Abstract We studied anesthetized sheep to determine the relationship between increased permeability pulmonary edema and the development and mechanism of pleural effusion formation. In 12 sheep with intact, closed thoraces, we studied the time course of pleural liquid formation after 0.12 ml/kg i.v. oleic acid. After 1 h, there were no pleural effusions, even though extravascular lung water increased 50% to 6.0 +/- 0.7 g/g dry lung. By 3 h pleural effusions had formed, they reached a maximum at 5 h (48.5 +/- 16.9 ml/thorax), and at 8 h there was no additional accumulation of pleural liquid (45.5 +/- 16.9 ml). Morphologic studies by light and electron microscopy demonstrated subpleural edema but no detectable injury to the visceral pleura, suggesting that the pleural liquid originated from the lung and not the pleura. In nine sheep, we quantified the rate of formation of pleural liquid by enclosing one lung in a plastic bag. By comparing in the same sheep the volume of pleural liquid collected from the enclosed lung to the volume found in the opposite intact chest, we estimated the rate of liquid absorption from the intact chest to be 0.32 ml/(kg.h); we had previously reported a liquid absorption rate of 0.28 ml/(kg.h) in normal sheep. These studies also supported the conclusion that the majority of the pleural liquid originated from the lung because we could account for all of the pleural liquid that was formed and cleared. The volume of pleural liquid collected from the enclosed lungs was equal to 21% of the excess lung liquid that formed after oleic acid-induced lung injury. Thus, the pleural space and parietal pleural lymphatic pathways are important pathways for the clearance of pulmonary edema liquid after experimentally induced increased permeability pulmonary edema.

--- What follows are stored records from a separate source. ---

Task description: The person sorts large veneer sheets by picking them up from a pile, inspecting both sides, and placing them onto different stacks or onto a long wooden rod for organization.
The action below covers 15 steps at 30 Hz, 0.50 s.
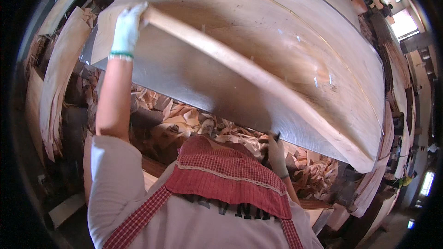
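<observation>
Two hands are showing in my view: at upper left, the gloved left hand (126, 31) is gripping the end of a curled wood sheet (249, 70), whose pale edge is slanting across the centre toward the right of the frame, over a metal table (297, 134); below centre, the right hand (277, 154) is sitting near wood scraps (182, 116), its hold too unclear for me to tell
</observation>
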Available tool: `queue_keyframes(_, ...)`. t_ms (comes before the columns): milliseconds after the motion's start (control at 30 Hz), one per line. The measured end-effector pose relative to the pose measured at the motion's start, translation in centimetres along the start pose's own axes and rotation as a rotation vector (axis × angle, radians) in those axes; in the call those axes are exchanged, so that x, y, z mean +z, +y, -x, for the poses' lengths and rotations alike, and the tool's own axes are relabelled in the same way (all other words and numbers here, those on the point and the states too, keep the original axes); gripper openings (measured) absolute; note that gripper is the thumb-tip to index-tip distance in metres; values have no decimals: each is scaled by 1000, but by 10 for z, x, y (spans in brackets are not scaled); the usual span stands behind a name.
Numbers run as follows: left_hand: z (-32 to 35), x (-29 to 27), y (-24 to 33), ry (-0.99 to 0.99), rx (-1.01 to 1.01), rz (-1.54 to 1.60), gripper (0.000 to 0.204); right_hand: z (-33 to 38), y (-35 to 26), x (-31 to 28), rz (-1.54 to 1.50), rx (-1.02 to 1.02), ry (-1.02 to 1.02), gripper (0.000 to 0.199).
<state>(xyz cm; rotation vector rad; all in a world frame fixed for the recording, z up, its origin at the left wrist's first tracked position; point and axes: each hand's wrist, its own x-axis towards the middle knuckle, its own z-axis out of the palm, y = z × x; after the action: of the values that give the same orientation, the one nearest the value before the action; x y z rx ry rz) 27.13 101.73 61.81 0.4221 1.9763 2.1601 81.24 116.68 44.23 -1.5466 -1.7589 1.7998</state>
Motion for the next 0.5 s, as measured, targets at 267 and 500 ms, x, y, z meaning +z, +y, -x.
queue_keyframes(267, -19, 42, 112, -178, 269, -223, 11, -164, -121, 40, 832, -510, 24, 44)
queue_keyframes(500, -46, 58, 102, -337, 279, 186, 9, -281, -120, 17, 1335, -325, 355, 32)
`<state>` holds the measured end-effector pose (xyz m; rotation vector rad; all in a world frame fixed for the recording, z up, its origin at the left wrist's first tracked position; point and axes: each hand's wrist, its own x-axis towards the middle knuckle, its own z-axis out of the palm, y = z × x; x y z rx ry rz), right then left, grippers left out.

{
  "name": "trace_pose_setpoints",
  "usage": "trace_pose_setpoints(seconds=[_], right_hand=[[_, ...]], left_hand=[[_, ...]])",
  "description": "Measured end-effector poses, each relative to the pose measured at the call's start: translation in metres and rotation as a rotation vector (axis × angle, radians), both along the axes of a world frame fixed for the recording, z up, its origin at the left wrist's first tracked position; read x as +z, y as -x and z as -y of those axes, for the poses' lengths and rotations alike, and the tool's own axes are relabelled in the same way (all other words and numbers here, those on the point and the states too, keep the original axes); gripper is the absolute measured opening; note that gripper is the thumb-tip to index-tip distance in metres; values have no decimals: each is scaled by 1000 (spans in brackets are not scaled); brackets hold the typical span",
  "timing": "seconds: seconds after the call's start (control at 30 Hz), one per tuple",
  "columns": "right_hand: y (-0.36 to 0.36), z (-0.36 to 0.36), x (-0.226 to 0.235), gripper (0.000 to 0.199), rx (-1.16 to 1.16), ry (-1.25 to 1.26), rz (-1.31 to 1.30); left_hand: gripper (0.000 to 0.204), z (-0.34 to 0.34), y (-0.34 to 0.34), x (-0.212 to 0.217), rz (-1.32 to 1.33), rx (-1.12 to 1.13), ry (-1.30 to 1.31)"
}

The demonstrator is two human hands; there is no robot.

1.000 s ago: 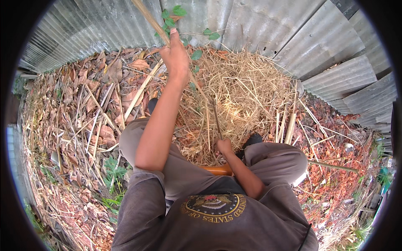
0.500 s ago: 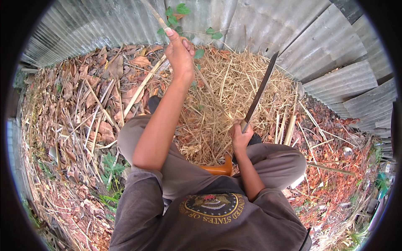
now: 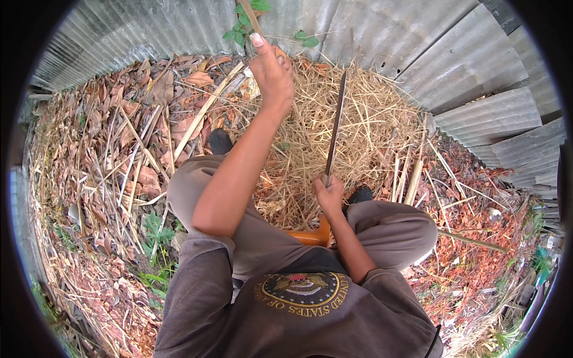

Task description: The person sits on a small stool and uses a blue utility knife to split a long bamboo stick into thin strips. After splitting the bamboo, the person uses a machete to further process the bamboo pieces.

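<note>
My left hand (image 3: 273,77) is stretched far out at the top, closed around a thin tan wooden or bamboo strip (image 3: 250,16), with the thumb lying along it. The strip runs up past the view's edge, and its part below the fist is hard to make out. Nearer my body, my right hand (image 3: 329,194) grips a machete (image 3: 338,118). Its long dark blade points up and away, turned so that it looks narrow, above a pile of pale shavings (image 3: 385,122). The fingers cover the machete's handle.
An orange plastic seat (image 3: 309,237) shows between my bent legs. Corrugated metal sheets (image 3: 358,36) wall off the far side, with a green-leaved plant (image 3: 239,30) against them. Dry leaves (image 3: 152,89) and cut strips (image 3: 206,110) cover the left ground; a bamboo piece (image 3: 413,182) lies at right.
My left hand has moved slightly up and right with the strip. My right hand has shifted left and a little down, and the machete blade has swung left, now more upright and narrower in view.
</note>
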<state>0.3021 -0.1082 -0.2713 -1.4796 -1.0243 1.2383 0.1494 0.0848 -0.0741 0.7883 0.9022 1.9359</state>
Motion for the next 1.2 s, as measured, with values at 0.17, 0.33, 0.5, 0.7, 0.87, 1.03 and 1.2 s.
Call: trace_pose_setpoints(seconds=[0.17,0.33,0.5,0.7,0.87,1.03,1.2], right_hand=[[8,3,1,25,32,278,61],[9,3,30,27,15,26,141],[18,29,16,25,-20,-121,37],[12,44,-80,20,78,354,388],[2,21,-45,11,47,654,-330],[-2,8,-20,9,-3,700,-502],[-2,10,-21,12,4,676,-322]], left_hand=[[65,2,2,-17,-46,36,33],[65,0,0,-23,-63,84,49],[68,-2,-2,-17,-115,127,57],[69,-2,-1,-1,-230,149,19],[68,0,4,-16,-150,122,25],[59,4,-3,-33,-2,-88,-9],[55,1,-6,-72,-308,-158,251]])
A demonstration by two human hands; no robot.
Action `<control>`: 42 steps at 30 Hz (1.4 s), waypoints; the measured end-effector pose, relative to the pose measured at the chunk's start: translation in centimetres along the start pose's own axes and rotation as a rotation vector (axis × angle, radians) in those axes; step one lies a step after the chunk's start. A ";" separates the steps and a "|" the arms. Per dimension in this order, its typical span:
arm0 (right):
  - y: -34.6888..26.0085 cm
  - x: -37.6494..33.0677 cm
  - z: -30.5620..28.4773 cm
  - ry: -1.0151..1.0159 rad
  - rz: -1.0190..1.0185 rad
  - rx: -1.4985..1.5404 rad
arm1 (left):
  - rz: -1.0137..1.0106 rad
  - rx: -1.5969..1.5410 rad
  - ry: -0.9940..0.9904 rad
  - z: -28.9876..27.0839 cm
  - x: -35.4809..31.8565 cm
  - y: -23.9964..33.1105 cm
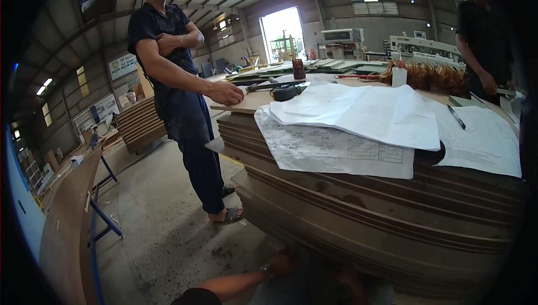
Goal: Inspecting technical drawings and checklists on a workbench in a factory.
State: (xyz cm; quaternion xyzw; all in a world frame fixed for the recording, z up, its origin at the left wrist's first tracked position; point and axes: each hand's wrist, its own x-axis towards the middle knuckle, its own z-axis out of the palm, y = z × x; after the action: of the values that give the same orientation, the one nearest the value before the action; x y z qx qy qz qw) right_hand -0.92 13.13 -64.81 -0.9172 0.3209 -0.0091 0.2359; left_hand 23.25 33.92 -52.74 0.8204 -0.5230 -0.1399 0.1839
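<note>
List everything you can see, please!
board stack: one, brown, right
far stack: one, brown, left
papers: several, white, atop board stack
pen: one, dark, on paper
tape measure: one, black, behind papers
jar: one, dark red, behind papers
duster: one, brown, behind papers
stand: one, blue, left
machines: two, pale, back
doorway: one, bright, back
people: two near, dark clothes, left and right
left hand: one, shadowed, below board stack
right hand: one, shadowed, bottom centre

Can't tell grip of L hand (284, 261), dim nr. base of panel stack (358, 215); can barely see R hand (348, 278), mostly in shadow. Can't read tiny txt on drawing sheet (316, 147), pt. covered.
</note>
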 end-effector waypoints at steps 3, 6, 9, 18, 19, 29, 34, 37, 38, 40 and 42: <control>0.6 0.5 0.5 -0.039 -0.052 0.056 | -0.022 0.192 -0.017 0.3 -1.7 -0.1; 1.1 0.9 1.6 -0.016 -0.023 0.127 | 0.150 0.155 0.141 -0.1 -4.6 0.0; 1.0 0.9 2.1 0.049 -0.044 0.026 | 0.163 0.204 0.103 -0.9 -8.2 0.4; -2.0 -1.0 -2.3 -0.085 -0.017 0.049 | 0.212 0.022 0.102 -2.5 -11.1 1.1; -2.1 -1.1 -2.6 -0.125 0.011 0.020 | 0.198 0.033 0.098 -2.5 -11.1 1.2; -1.7 -0.7 -0.4 -0.026 -0.027 0.011 | 0.137 -0.026 0.127 -2.8 -11.1 1.7; -2.8 -1.3 -1.6 -0.124 0.018 0.032 | 0.146 -0.027 0.154 -2.9 -11.0 2.0; -3.0 -1.2 -1.9 -0.241 0.084 0.038 | 0.143 -0.050 0.180 -2.7 -10.9 1.7; -2.7 -1.1 -1.6 -0.221 0.048 0.069 | 0.145 -0.054 0.189 -2.6 -11.0 1.6; -1.6 -0.7 0.0 -0.212 0.036 0.067 | 0.145 -0.074 0.186 -2.4 -11.1 1.4; 0.4 -0.1 2.6 -0.166 -0.001 0.075 | 0.144 -0.087 0.190 -2.5 -11.0 1.4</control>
State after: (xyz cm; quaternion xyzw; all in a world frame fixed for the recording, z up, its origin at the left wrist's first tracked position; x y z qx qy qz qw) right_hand -0.82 14.06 -67.21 -0.9054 0.2993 0.0549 0.2960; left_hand 18.60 43.82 -49.51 0.7817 -0.5540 -0.0704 0.2776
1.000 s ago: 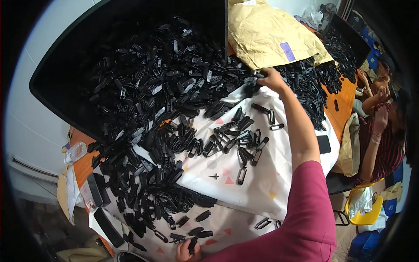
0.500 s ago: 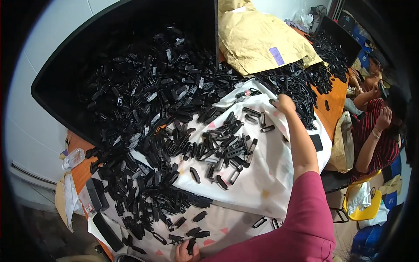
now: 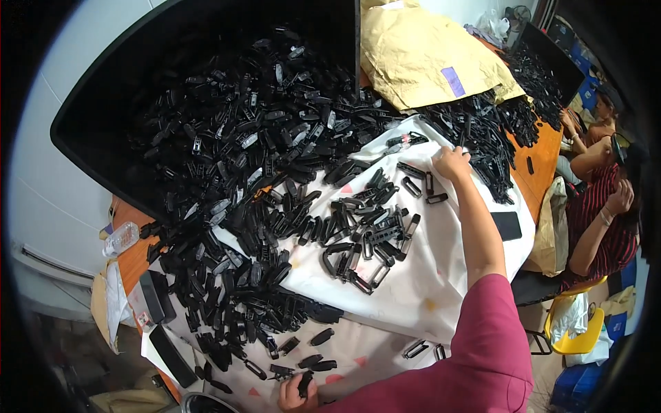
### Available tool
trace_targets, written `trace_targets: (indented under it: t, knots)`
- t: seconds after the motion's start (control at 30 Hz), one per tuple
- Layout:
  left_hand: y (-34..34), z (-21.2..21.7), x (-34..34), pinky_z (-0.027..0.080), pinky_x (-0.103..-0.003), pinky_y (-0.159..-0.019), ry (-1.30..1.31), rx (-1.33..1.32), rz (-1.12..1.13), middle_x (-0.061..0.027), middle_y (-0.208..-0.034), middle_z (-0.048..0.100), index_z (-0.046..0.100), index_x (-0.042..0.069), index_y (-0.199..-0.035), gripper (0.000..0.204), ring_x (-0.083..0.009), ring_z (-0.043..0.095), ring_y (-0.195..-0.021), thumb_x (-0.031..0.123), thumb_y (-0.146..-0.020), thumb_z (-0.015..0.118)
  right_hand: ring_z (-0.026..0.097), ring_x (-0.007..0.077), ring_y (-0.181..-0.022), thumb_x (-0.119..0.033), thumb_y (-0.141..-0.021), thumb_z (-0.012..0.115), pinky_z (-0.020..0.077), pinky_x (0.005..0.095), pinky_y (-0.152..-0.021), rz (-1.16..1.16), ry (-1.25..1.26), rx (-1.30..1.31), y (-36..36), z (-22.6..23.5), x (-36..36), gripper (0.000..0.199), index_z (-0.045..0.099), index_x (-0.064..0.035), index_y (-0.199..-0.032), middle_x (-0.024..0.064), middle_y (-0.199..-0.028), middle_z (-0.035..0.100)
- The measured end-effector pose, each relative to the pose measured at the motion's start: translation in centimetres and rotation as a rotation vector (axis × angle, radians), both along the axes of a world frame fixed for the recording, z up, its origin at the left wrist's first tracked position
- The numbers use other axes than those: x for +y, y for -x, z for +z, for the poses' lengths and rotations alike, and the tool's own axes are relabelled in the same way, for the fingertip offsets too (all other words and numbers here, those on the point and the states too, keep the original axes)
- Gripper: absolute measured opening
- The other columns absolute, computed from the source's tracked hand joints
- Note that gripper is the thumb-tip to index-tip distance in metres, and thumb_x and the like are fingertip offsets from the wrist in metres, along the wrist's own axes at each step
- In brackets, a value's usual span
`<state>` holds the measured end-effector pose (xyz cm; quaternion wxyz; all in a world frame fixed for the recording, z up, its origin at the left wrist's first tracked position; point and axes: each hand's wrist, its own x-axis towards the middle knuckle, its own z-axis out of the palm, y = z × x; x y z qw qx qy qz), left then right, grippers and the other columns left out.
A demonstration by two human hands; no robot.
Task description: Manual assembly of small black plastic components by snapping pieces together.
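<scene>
- Reaching across the white cloth (image 3: pixel 441 289), the right hand (image 3: pixel 451 164) rests palm down at the cloth's far edge, fingers curled loosely onto the surface; whether anything is pinched beneath them cannot be told.
- Black plastic clips (image 3: pixel 418 187), a few loose pieces, lie on the cloth just below and to the left of the right hand's fingertips, near but not visibly gripped.
- Left hand (image 3: pixel 297 394), at the lower edge of the view, fingers closed round one small black clip piece (image 3: pixel 303 383) that stands up between thumb and fingers.
- Central cluster of clips (image 3: pixel 361 241) lies on the cloth between the two hands, well apart from both.
- Large heap of black clips (image 3: pixel 234 158) spills from a black tray (image 3: pixel 89 131) onto the orange table (image 3: pixel 540 165) and the cloth's left side.
- Tan paper sack (image 3: pixel 427 58) lies beyond the right hand.
- Black phone (image 3: pixel 508 225) on the cloth, beside the right forearm.
- Another person (image 3: pixel 599 213), in a striped top, sits at the right.
</scene>
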<state>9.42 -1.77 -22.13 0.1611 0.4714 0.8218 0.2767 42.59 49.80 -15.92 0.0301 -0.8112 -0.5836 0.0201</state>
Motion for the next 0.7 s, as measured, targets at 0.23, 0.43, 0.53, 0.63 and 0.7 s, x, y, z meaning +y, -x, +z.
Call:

Respiration Physiology | 1968

Pulmonary capillary length in dog, cat and rabbit

Norman C. Staub; Elizabeth L. Schultz

Abstract We perfused isolated, air-filled lungs of dog, cat and rabbit via the pulmonary artery with whole blood followed by olive oil stained black. The oil did not pass into the capillary bed so that the arteries were black and the veins red. We rapidly froze the lungs and on random samples we measured the average minimal capillary path between arterioles (less than 60 μ diameter) and venules (less than 60 μ diameter) both on the lung surface and in the interior in different planes. The average length of pulmonary capillaries is 600–800 μ in dog and cat and 550–650 μ in rabbit. On the average each capillary is continued over 5 to 7 different alveoli. Using available data on red cell velocity in capillaries at the pleural surface in closed-thorax, anesthetized animals we calculated the average transit time (contact time) of red cells with alveolar gas to be 0.35 to 1.7 sec (average 0.8 sec). This is essentially the same as determined by the indirect measurement of pulmonary capillary blood volume by carbon monoxide methods. There is thus adequate time of oxygen diffusion and reaction with hemoglobin to reach completion.